Recent research reveals a complex interplay between phosphorylation and ubiquitination in regulating RIPK2 function:

RIPK2 S176 phosphorylation status correlates directly with its ubiquitination levels, with experimental evidence showing:

• Enhanced total protein and RIPK2 ubiquitination levels accompany increased pS176 levels following IL-1β exposure

• MYSM1 overexpression reduces both RIPK2 ubiquitination and p-RIPK2 S176 levels induced by IL-1β

• Reduction of RIPK2 phosphorylation by S176A mutation exhibits lower levels of RIPK2 ubiquitination

This suggests a coordinated regulation mechanism where:

• Phosphorylation at S176 precedes and may facilitate ubiquitination

• Deubiquitinating enzymes like MYSM1 may indirectly affect phosphorylation status

• Both modifications together regulate RIPK2's ability to activate downstream signaling

Understanding this interplay may provide new opportunities for therapeutic intervention by targeting either phosphorylation or ubiquitination machinery.

What potential therapeutic approaches might target RIPK2 S176 phosphorylation?

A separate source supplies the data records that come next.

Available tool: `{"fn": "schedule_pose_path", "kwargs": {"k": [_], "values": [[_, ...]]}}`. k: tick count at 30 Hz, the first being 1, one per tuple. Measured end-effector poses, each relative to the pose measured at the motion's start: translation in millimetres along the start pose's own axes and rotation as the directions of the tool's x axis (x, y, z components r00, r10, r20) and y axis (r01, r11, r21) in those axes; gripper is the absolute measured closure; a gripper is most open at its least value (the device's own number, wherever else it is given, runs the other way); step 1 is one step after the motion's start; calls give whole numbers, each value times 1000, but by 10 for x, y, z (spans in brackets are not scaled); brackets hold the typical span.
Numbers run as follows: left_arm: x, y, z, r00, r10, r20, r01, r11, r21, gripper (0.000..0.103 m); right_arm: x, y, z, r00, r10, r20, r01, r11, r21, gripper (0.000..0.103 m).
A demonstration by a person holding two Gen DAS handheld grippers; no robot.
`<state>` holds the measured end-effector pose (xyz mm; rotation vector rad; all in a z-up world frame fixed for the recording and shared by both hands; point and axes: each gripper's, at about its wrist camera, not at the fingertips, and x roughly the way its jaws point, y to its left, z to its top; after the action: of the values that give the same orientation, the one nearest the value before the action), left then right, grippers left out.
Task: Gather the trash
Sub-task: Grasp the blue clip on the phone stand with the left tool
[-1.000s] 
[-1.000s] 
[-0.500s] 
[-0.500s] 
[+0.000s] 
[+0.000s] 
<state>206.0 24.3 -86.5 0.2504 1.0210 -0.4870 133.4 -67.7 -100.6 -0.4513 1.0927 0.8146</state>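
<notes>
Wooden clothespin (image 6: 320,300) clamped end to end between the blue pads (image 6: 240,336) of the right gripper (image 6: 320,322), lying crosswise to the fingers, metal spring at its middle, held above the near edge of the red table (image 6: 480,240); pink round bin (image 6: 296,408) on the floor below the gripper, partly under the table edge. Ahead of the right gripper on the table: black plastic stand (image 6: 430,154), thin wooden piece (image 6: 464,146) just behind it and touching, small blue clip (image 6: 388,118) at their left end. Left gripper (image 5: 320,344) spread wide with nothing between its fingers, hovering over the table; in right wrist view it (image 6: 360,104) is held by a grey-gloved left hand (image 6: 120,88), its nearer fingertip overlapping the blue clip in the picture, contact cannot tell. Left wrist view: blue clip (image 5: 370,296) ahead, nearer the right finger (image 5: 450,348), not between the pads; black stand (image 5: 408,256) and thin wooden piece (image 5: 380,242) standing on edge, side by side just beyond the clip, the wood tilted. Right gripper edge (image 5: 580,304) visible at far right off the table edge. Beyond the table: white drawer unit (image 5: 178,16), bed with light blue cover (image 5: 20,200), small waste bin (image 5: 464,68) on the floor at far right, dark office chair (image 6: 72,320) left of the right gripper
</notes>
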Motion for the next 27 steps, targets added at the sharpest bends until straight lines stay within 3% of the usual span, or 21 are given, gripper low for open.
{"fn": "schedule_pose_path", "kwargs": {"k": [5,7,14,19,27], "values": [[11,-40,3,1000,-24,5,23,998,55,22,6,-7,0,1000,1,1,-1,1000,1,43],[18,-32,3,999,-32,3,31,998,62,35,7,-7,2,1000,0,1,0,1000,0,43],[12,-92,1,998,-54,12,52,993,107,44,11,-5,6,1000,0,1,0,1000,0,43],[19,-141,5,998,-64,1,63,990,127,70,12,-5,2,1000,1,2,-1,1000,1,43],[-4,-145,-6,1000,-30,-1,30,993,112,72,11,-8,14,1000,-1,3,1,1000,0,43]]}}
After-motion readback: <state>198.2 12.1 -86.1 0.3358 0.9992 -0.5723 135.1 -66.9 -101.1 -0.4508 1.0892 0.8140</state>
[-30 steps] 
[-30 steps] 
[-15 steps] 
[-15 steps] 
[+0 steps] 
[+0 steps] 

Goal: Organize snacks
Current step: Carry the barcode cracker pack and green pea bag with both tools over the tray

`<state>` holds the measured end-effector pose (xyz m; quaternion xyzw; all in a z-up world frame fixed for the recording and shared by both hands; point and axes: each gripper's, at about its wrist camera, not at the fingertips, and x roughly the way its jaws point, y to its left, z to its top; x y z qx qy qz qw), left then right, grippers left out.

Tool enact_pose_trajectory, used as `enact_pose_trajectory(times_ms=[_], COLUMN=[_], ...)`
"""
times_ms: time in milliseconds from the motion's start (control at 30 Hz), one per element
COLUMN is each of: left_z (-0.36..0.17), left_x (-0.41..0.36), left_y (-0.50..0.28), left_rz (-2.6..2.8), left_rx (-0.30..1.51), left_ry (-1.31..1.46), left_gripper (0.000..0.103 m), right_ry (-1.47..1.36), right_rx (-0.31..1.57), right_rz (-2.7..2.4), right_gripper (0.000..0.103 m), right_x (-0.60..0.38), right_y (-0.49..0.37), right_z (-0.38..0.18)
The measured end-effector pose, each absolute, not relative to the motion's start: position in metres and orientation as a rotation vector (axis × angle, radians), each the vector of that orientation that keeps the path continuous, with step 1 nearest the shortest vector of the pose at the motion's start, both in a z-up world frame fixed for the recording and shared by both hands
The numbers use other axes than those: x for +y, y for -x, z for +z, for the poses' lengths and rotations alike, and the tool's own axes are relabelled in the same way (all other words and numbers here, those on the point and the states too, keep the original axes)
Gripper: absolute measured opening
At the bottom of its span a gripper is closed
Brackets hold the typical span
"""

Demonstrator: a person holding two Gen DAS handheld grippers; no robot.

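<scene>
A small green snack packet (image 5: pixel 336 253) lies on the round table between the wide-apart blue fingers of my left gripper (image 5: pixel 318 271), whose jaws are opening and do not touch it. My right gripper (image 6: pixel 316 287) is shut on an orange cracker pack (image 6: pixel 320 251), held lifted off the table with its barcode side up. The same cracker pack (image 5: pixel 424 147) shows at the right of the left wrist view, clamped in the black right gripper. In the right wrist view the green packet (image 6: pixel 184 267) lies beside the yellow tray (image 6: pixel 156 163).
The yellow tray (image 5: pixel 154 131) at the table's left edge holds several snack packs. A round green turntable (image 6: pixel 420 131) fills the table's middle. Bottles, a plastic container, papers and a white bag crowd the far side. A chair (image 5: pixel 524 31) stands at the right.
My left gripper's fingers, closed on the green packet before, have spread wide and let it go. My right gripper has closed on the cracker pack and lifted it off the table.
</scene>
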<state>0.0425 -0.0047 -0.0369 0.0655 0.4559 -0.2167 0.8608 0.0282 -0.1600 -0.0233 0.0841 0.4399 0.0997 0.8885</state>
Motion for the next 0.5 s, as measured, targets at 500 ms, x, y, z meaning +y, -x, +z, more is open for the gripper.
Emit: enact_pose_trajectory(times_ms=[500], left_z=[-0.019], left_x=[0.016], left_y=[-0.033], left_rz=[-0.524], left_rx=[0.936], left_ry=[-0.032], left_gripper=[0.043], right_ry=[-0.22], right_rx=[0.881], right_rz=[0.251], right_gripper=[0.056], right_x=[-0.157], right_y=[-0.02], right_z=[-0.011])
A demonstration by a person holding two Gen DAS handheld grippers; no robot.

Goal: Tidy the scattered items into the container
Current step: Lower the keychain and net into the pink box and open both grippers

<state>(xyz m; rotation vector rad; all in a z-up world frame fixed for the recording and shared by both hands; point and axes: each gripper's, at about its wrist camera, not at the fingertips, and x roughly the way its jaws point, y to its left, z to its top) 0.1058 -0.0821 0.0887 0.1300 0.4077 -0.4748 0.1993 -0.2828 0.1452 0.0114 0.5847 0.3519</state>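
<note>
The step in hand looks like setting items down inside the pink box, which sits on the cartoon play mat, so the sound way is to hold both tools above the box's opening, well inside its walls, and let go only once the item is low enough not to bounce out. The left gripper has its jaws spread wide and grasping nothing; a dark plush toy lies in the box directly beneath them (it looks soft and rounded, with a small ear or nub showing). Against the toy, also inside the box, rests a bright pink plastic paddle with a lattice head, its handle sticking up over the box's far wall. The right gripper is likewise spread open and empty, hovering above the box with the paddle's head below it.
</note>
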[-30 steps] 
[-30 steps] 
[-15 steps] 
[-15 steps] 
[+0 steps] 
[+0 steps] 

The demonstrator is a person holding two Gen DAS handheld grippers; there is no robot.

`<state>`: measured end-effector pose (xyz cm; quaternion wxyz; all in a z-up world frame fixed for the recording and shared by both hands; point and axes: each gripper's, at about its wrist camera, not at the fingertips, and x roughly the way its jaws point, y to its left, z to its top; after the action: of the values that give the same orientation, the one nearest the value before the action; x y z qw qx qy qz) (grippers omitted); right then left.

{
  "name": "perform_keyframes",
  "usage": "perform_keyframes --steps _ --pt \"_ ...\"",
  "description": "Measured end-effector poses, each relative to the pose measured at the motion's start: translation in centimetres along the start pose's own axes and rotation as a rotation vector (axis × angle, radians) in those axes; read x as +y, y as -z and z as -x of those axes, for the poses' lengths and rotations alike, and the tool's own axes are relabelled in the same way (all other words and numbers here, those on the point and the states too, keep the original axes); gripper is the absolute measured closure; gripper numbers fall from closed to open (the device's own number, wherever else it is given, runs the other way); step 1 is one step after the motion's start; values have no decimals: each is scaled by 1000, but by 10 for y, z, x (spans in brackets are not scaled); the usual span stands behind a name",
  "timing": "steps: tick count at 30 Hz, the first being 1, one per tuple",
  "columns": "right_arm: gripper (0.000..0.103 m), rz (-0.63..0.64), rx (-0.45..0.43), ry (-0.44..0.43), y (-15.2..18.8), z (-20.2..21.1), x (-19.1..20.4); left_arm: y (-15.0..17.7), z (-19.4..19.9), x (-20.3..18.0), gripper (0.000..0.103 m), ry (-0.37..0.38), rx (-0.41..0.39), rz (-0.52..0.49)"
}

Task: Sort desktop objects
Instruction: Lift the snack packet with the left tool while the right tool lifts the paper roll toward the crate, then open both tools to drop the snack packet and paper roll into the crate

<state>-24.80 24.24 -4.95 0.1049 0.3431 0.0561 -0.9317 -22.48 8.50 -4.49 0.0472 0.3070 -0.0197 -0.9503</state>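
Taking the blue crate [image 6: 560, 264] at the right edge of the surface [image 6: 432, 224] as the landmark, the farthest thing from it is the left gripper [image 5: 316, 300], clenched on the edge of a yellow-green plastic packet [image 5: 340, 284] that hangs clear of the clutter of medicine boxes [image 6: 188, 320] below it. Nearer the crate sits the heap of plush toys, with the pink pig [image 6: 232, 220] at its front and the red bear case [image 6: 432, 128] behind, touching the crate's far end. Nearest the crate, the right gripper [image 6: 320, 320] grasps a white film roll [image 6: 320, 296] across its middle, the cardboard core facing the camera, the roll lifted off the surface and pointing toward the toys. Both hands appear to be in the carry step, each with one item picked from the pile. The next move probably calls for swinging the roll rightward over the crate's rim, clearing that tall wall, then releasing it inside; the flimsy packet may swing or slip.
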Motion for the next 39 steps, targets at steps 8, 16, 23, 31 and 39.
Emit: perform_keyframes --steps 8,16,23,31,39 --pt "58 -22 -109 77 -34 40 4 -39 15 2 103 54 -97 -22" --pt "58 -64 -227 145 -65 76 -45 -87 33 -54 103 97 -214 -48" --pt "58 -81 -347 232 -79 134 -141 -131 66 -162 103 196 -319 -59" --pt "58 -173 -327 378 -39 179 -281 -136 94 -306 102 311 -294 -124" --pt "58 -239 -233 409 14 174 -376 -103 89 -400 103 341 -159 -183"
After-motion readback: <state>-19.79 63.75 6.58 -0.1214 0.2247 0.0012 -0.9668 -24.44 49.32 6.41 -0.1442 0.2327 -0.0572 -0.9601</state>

Based on current research, several therapeutic strategies targeting RIPK2 S176 phosphorylation show promise:

• Phosphatase recruitment:

  • The MYSM1-PP2A complex dephosphorylates RIPK2 at S176

  • Molecules that enhance this interaction could reduce inflammatory signaling

• Direct kinase inhibition:

  • Identifying and inhibiting the kinase responsible for S176 phosphorylation

  • Development of site-specific inhibitors that prevent only S176 phosphorylation

• Targeted protein degradation:

  • PROTAC approaches like GSK3728857A that induce RIPK2 degradation

  • This strategy has shown complete abolishment of MDP-induced inflammatory responses

• Peptide-based interventions:

  • Peptides mimicking the S176 region could compete for kinase binding

  • Cell-penetrating peptides could deliver phosphorylation-blocking agents

• Genetic approaches:

  • CRISPR-based modification of S176 to prevent phosphorylation in disease models

  • RNA interference targeting RIPK2 expression in specific tissues

These approaches highlight potential therapeutic avenues for conditions where RIPK2-mediated inflammation plays a pathological role, such as osteoarthritis and neurodegenerative conditions.